I thought it trough, and I should not keep the whole map fixed in memory, I’m going to do the following: I’ll calculate the noise map & textures of a chunk, let say 64 by 64 tiles. I’ll setup a 3 by 3 grid of chunks, so 9 chunks, with my camera being in the middle one. When I move to let’s say the right chunk, i clear the most left chunks on my grid, shift all the chunks to the left and calculate a the new right side chunks.

This will give me an infinite seamless world, while only having 9 chunks of 64 x 64, which gives me 36.864 cells in memory instead of + 6 millions.

I’ll implement it when my break hits at work and post the solution.

TanguyBusschaert | 2019-04-16 09:50

Textures should be re-used by the tilemap. Anyway you’re right that things might add up quite fast with 6 million tiles.
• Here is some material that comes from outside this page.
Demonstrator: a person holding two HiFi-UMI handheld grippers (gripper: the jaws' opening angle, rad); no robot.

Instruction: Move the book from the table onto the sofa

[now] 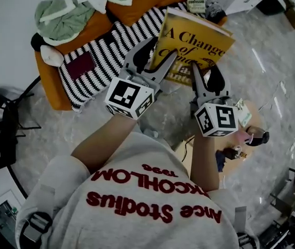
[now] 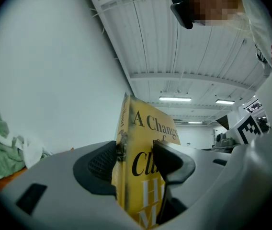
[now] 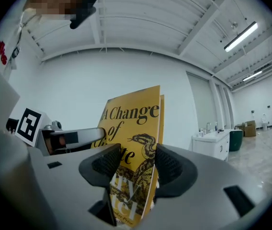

In 3D worlds splatmap shaders are often used for such wide areas. That is basically a big index texture and multiple detail textures. But this is probably not appropriate here. Also new method, new challenges (unwanted interpolation, precision issues on mobile shaders, etc.).

wombatstampede | 2019-04-16 10:42

ive had a map that was 8000x8000 and it wasn’t 1.5gigs. it was around 310mb. use the tilemap node to make your maps :). the scene itself was around 1.2mb though.

shmellyorc | 2019-05-06 23:42

hey @shmellyorc. I know it’s been over two years, but do you think you could tell/show me how you achieved that? I’m getting over 400 mb with just 1000x1000. Any help would be appreciated. Thank you!